From the material below, copy out each line with the word "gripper" in it.
# # #
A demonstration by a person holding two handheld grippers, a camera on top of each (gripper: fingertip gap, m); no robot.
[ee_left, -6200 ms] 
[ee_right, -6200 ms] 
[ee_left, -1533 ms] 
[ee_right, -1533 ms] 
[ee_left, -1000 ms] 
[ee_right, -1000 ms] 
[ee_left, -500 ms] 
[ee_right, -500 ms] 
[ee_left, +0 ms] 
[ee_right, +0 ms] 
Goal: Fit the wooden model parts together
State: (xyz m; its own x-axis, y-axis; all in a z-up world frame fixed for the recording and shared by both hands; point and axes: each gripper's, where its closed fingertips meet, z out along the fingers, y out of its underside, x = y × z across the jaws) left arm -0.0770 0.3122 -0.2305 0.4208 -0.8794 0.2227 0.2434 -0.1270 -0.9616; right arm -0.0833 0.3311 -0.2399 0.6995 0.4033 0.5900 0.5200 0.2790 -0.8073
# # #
- Answer to the exercise
A demonstration by a person holding two handheld grippers, a camera on top of each (gripper: fingertip gap, m); no robot.
State: (xyz m; its own x-axis, y-axis; all in a z-up world frame fixed for the recording and shared by both hands; point and axes: each gripper's, where its closed fingertips meet, z out along the fingers, y out of its underside, x = y × z across the jaws) left arm -0.0770 0.3122 -0.2305 0.4208 -0.8794 0.2227 0.2434 -0.1270 -0.9616; right arm -0.0833 0.3311 -0.2399 0.6995 0.4033 0.5900 0.5200 0.2790 -0.8073

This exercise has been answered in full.